• [Goal of the exercise] The entries that follow include a run beginning at the line with "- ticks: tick" and ending at the line with "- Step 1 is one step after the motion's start"; restate that run word for word and leave the rest out.
□ □ □ □ □ □ □
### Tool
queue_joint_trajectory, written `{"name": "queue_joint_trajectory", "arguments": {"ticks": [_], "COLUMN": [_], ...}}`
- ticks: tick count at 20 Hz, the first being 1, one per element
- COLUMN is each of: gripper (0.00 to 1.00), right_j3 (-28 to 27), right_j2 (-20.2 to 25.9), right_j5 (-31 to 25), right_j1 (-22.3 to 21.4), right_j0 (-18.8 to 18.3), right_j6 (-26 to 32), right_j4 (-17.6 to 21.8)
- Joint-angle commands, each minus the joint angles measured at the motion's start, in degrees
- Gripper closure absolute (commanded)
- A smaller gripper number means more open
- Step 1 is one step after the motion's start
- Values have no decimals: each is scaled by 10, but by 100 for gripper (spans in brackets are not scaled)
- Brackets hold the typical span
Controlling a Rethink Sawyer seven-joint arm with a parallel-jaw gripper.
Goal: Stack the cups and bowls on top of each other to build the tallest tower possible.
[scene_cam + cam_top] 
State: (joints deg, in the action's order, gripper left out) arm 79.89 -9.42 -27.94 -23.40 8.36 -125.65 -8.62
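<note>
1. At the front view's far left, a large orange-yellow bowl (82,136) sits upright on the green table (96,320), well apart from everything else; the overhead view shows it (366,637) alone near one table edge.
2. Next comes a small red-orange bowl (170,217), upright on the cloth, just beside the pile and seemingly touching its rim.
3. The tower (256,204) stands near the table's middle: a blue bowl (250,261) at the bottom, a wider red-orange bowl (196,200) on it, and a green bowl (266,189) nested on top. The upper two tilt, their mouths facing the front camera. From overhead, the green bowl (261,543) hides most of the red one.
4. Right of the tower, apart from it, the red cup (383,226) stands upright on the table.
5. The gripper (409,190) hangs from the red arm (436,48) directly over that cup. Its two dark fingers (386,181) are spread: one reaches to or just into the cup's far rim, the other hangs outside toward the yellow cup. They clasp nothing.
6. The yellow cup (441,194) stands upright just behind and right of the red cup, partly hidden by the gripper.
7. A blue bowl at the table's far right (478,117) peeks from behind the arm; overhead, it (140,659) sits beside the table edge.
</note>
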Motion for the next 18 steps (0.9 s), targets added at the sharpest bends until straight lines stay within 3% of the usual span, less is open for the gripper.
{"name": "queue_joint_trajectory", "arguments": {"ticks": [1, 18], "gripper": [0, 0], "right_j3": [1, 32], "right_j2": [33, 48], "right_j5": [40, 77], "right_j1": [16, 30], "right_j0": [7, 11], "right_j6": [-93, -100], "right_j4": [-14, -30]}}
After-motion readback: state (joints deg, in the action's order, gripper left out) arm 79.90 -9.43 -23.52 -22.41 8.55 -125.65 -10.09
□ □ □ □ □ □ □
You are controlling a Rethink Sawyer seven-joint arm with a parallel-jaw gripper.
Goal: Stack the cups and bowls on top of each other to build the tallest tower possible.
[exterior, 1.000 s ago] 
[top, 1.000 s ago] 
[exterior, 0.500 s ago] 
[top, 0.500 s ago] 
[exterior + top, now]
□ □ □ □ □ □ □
• [Task result]
- ticks: tick count at 20 Hz, the first being 1, one per element
- COLUMN is each of: gripper (0.00 to 1.00), right_j3 (-28 to 27), right_j2 (-20.2 to 25.9), right_j5 (-31 to 25), right_j1 (-22.3 to 21.4), right_j0 (-18.8 to 18.3), right_j6 (-26 to 32), right_j4 (-17.6 to 21.8)
- Joint-angle commands, each minus the joint angles measured at the motion's start, in degrees
- Gripper closure absolute (commanded)
- A smaller gripper number means more open
- Step 1 is one step after the motion's start

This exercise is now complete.